• _Activity_: In the entries that follow, find the line containing "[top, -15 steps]" and the line containing "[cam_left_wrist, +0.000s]", then retype exactly the lines from the first through the second, pictures excluded.

Records supplied Block Start

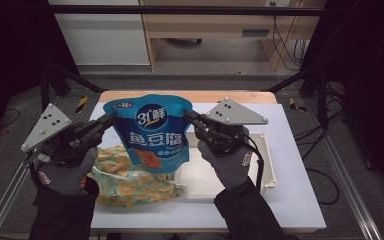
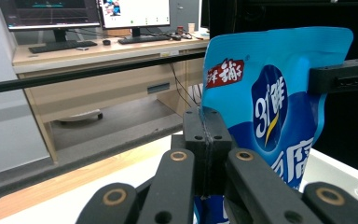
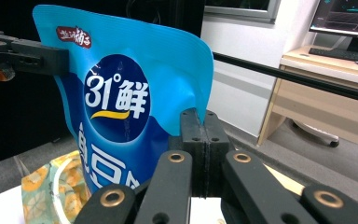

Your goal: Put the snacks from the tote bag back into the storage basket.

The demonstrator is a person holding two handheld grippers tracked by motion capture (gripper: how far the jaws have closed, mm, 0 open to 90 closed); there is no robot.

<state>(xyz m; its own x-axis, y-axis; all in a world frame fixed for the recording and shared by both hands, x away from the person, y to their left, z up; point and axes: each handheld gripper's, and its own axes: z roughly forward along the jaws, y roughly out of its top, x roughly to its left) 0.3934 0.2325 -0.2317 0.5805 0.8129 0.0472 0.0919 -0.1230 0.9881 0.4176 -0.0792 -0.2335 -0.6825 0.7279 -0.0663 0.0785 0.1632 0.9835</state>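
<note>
I am holding a glossy blue plastic snack pouch (image 1: 151,131) upright in the air between my two tools, over the white tabletop (image 1: 290,200), and I judge the step to be carrying it across to the shallow white plastic tray (image 1: 263,165) that lies under my right hand. To do that well I should keep both hands level and moving together, so the bag neither twists nor tears at its seams, and lower it flat before letting go.

My left gripper (image 2: 205,140) has its black jaws pressed together on the pouch's left side edge; my right gripper (image 3: 200,135) pinches the opposite side edge the same way.

The pouch hangs above a crumpled green-and-yellow patterned bag (image 1: 130,180) lying on the table just left of the tray. It is full and smooth, with a wide crimped top seal, a dark blue circle with white lettering, a small red label at the upper corner, and a picture of food near the bottom.
</note>
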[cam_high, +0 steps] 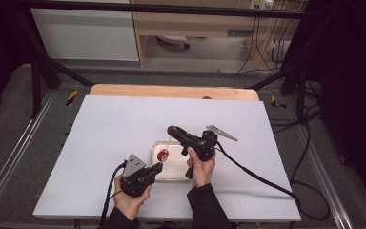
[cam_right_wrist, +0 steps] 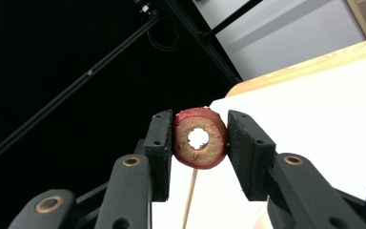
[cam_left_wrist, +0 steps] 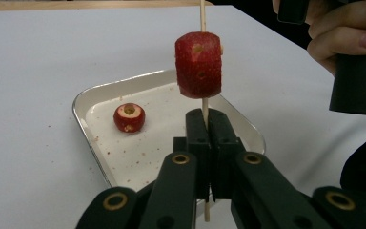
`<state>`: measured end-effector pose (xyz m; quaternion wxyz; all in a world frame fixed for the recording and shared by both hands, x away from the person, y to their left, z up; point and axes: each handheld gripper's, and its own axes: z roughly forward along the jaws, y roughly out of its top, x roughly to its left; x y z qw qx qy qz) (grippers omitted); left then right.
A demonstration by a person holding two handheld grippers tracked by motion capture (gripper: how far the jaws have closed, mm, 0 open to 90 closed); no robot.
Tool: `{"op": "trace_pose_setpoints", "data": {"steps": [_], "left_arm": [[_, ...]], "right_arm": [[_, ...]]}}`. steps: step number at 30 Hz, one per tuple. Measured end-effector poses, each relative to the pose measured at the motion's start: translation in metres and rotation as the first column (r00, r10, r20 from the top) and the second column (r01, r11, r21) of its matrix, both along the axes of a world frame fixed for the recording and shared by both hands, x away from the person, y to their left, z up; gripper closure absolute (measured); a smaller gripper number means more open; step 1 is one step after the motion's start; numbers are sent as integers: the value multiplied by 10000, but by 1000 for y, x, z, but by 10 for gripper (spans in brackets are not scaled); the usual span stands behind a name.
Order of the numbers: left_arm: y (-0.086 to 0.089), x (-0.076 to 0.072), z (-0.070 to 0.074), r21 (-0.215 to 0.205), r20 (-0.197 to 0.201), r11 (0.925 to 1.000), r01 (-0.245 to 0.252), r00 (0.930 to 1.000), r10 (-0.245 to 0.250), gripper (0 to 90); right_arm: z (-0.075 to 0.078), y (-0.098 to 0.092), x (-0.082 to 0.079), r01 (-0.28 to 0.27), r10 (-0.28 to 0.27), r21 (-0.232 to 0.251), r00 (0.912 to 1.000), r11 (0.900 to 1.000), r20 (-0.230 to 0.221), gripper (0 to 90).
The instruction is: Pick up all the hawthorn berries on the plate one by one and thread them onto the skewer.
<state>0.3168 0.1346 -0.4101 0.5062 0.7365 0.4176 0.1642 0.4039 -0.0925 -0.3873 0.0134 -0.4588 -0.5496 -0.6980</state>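
I take the metal tray (cam_high: pixel 170 177) on the white desk (cam_high: pixel 105 129) as my landmark and work from the left. My left claw (cam_left_wrist: pixel 205 125) sits at the tray's near-left corner, its jaws pressed together on the lower end of a thin wooden skewer (cam_left_wrist: pixel 202 12). That grip keeps the stick upright over the tray, so whatever crumbles off should land in it; red flecks already dot the tray floor. One cored red fruit piece (cam_left_wrist: pixel 198 64), hawthorn by the look of it, is threaded on the skewer just above the jaws. A second cored fruit (cam_left_wrist: pixel 129 117) lies loose inside the tray, toward its far-left part, waiting its turn, I judge.

My right claw (cam_right_wrist: pixel 199 143) is raised above the tray's far-right side, clamped on another cored fruit ring (cam_right_wrist: pixel 200 138) by its sides. That leaves the bored hole open along the line of the jaws, and the skewer's tip shows just below the ring, so I read this as lining the hole up with the stick before pushing it on.
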Motion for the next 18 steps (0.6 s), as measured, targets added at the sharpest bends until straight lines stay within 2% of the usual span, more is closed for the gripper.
{"op": "trace_pose_setpoints", "data": {"steps": [9, 12, 18], "left_arm": [[-1, 4, -1, 59, -263, 10000, -18, 9997, 20, 886], [-1, 4, -1, 192, -196, 9998, 95, 9998, -92, 886], [-1, 1, 0, 464, -8, 9985, 275, 9996, -275, 886]], "right_arm": [[-5, 3, -2, -205, 208, -344, 9998, 9992, 75, 631], [-3, 2, -3, -259, 265, -521, 9996, 9983, 100, 632], [-4, 1, -1, -247, 247, -535, 9997, 9983, -10, 632]]}}
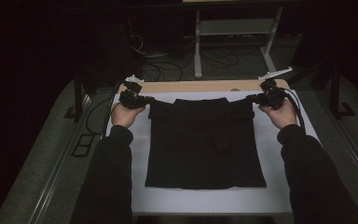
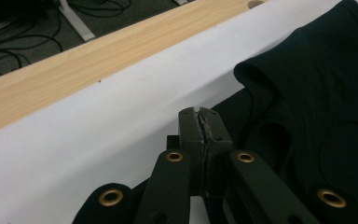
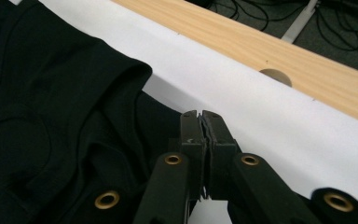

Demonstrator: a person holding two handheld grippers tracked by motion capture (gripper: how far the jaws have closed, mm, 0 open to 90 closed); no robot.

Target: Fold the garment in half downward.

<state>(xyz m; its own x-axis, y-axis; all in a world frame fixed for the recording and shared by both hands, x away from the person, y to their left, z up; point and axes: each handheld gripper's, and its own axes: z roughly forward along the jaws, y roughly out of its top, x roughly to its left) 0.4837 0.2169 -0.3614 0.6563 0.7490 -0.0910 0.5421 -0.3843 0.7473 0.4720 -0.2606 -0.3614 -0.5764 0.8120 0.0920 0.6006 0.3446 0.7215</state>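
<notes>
A black garment (image 1: 205,149) lies flat on the white sheet (image 1: 214,200), with its top part folded down toward me. My left gripper (image 1: 148,99) is at the garment's far left corner, my right gripper (image 1: 251,98) at its far right corner. In the left gripper view the jaws (image 2: 200,119) are pressed together on a thin edge of the black cloth (image 2: 317,93), whose fold stands slightly off the sheet. The right gripper view has the same: the gripper (image 3: 200,122) is shut on the cloth's (image 3: 42,93) edge.
A bare wooden strip (image 1: 200,86) of the table runs along the far edge beyond the sheet, with a round hole (image 3: 275,77) in it. Past the table are a white frame's legs (image 1: 198,51) and loose cables (image 1: 168,65) on the floor.
</notes>
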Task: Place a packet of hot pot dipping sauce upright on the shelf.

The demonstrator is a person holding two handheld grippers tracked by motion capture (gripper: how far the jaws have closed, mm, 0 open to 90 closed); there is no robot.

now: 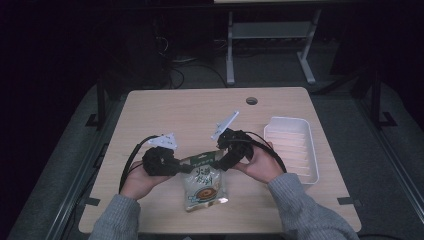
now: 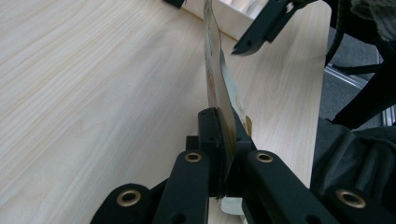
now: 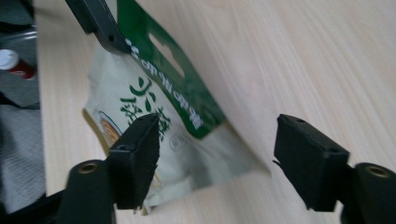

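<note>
The food pouch with the green top band is at the near middle of the wooden table, and the left gripper is clamped on that top edge, so the grasp looks done. The right gripper has its jaws spread wide beside the pouch's other top corner, gripping nothing. The white tray off to the right looks empty, though dim light makes that uncertain, so if the pouch is meant for it, the carry and placement are probably left.
</note>
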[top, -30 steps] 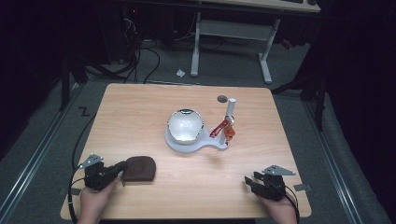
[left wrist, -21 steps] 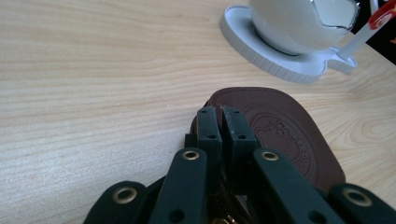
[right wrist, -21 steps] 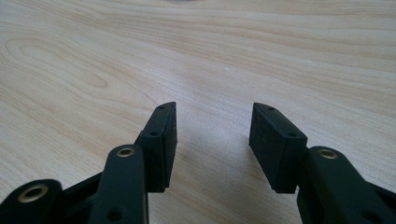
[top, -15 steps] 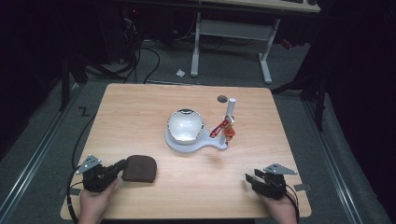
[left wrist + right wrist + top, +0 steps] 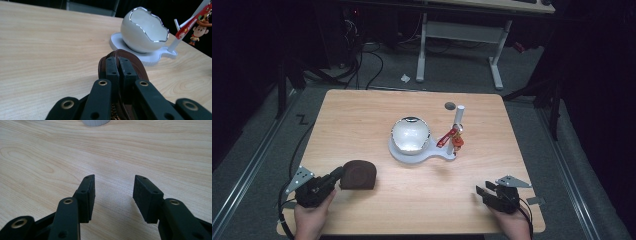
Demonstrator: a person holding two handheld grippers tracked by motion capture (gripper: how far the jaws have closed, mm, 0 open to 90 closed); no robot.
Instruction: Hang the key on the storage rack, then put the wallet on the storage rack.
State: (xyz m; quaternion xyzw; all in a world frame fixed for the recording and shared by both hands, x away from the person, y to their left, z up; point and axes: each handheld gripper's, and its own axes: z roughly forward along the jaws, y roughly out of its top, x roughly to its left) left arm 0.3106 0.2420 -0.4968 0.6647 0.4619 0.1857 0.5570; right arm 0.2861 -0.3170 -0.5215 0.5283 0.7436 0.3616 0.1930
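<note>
My left gripper (image 5: 337,176) is shut on the near edge of a brown zippered pouch (image 5: 359,175) at the table's front left. In the left gripper view, the jaws (image 5: 119,65) pinch the pouch's (image 5: 140,70) rim and are pressed close together. My right gripper (image 5: 480,191) rests at the front right. It is open over bare wood (image 5: 113,192); its jaws have just been closing, with nothing between them. A white egg-shaped bowl (image 5: 410,135) stands on a white base (image 5: 432,154) at mid-table.
A white post (image 5: 458,116) on the base carries a red keychain with a small figure (image 5: 451,137). A small dark disc (image 5: 450,105) lies behind it near the far edge. The table's (image 5: 362,115) front edge is close under both hands. A desk frame (image 5: 457,35) stands beyond.
The left gripper and the pouch it holds have risen slightly. The right hand has stayed in place.
</note>
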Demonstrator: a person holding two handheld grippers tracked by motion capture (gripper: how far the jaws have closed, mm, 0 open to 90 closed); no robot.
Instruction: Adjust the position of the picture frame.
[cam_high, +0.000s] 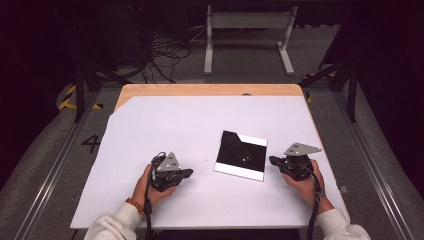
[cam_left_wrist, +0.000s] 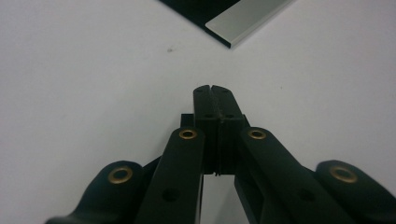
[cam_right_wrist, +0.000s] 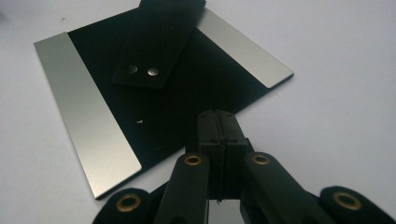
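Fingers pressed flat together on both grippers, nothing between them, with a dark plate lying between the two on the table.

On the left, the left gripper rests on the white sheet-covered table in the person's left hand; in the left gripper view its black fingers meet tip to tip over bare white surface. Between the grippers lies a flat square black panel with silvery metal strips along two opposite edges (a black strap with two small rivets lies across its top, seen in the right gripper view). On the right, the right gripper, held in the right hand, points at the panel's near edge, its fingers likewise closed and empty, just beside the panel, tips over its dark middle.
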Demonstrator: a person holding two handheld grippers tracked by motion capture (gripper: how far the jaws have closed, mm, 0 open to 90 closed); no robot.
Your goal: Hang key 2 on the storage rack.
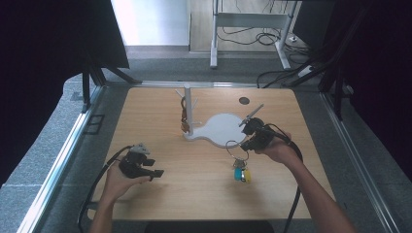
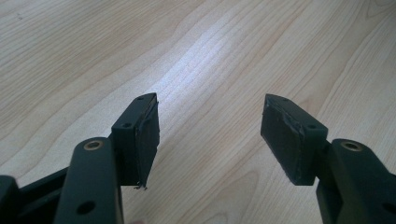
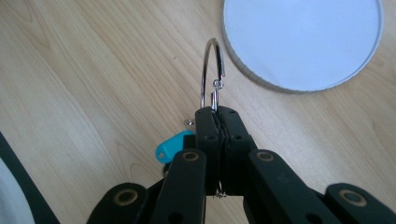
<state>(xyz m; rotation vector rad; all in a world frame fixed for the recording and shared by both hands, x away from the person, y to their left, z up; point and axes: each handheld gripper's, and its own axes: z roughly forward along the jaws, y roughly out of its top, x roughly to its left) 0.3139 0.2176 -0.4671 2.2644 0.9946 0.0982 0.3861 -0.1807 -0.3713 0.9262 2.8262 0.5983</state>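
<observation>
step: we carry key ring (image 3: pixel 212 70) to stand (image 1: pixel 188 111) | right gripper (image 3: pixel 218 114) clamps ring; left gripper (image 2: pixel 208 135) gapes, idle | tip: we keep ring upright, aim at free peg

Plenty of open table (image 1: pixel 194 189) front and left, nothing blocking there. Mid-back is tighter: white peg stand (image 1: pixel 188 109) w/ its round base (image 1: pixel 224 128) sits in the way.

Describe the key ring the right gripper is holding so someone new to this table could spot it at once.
Start at the white stand in the middle of the wooden table. Just in front of its round base, the right gripper is shut on a silver key ring. Its dangling blue and yellow tags distinguish it from the brown bunch on the stand's post.
</observation>
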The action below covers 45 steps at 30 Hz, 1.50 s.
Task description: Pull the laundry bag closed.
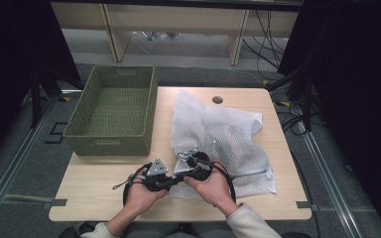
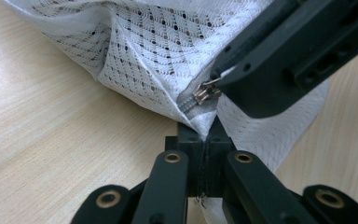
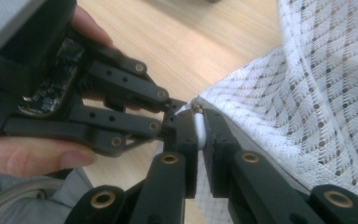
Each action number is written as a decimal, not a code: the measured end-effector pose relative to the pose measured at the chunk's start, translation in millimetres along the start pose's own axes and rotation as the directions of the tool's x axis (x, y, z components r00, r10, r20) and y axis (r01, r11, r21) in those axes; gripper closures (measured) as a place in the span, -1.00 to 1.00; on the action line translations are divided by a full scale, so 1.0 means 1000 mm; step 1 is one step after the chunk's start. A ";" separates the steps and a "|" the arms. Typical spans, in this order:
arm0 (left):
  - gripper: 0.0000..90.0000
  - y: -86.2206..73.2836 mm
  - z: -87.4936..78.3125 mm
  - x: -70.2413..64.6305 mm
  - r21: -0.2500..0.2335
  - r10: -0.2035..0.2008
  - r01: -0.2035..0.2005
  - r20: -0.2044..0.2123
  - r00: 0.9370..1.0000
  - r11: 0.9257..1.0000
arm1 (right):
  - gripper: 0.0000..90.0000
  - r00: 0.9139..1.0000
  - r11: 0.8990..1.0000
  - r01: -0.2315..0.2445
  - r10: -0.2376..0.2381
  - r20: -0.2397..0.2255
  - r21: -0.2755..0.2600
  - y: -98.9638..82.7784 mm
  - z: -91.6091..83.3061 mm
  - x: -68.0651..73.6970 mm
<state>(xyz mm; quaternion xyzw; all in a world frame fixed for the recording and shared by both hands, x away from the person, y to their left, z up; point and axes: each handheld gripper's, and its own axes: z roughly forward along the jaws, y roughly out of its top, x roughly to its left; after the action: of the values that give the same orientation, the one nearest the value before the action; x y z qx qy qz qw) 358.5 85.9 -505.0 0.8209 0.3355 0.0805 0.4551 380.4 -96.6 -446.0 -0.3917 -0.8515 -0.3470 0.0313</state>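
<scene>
A white mesh bag [image 1: 223,134] lies flat across the right half of the wooden table [image 1: 104,183]. Both grippers meet at its near left corner. In the left gripper view my left gripper [image 2: 207,140] is shut on that corner of the bag [image 2: 158,51], just below the end of the zipper. The metal zipper pull [image 2: 204,92] sits right above it, and the right gripper's jaws [image 2: 219,74] reach it from the upper right. In the right gripper view my right gripper [image 3: 199,123] is shut on the white tab of the zipper pull [image 3: 197,108], tip to tip with the left gripper [image 3: 170,114].
A green woven basket [image 1: 110,141] stands on the table's far left with nothing visible inside. A round cable hole [image 1: 218,99] lies near the far edge. Bare wood shows in front of the basket. Dark curtains and floor cables surround the table.
</scene>
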 end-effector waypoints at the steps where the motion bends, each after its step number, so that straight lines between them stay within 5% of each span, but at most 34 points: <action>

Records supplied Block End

• _Exercise solution_:
[top, -15 steps] 
[left wrist + right wrist + top, +0 steps] 
Demonstrator: a person holding two handheld grippers tracked by motion capture (gripper: how far the jaws have closed, mm, 0 open to 90 closed); no robot.
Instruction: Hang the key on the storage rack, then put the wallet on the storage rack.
State: (xyz m; quaternion xyzw; all in a world frame fixed for the recording and shared by both hands, x away from the person, y to their left, z up; point and axes: each handheld gripper's, and its own axes: z roughly forward along the jaws, y roughly out of its top, x roughly to its left) left arm 0.3106 0.2420 -0.4968 0.6647 0.4619 0.1857 0.5570; right arm 0.2861 -0.3170 -0.5215 0.5283 0.7436 0.3616 0.1930
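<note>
My left gripper (image 5: 337,176) is shut on the near edge of a brown zippered pouch (image 5: 359,175) at the table's front left. In the left gripper view, the jaws (image 5: 119,65) pinch the pouch's (image 5: 140,70) rim and are pressed close together. My right gripper (image 5: 480,191) rests at the front right. It is open over bare wood (image 5: 113,192); its jaws have just been closing, with nothing between them. A white egg-shaped bowl (image 5: 410,135) stands on a white base (image 5: 432,154) at mid-table.
A white post (image 5: 458,116) on the base carries a red keychain with a small figure (image 5: 451,137). A small dark disc (image 5: 450,105) lies behind it near the far edge. The table's (image 5: 362,115) front edge is close under both hands. A desk frame (image 5: 457,35) stands beyond.
The left gripper and the pouch it holds have risen slightly. The right hand has stayed in place.
</note>
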Demonstrator: a person holding two handheld grippers tracked by motion capture (gripper: how far the jaws have closed, mm, 0 open to 90 closed); no robot.
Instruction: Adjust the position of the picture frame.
[cam_high, +0.000s] 
[cam_left_wrist, +0.000s] 

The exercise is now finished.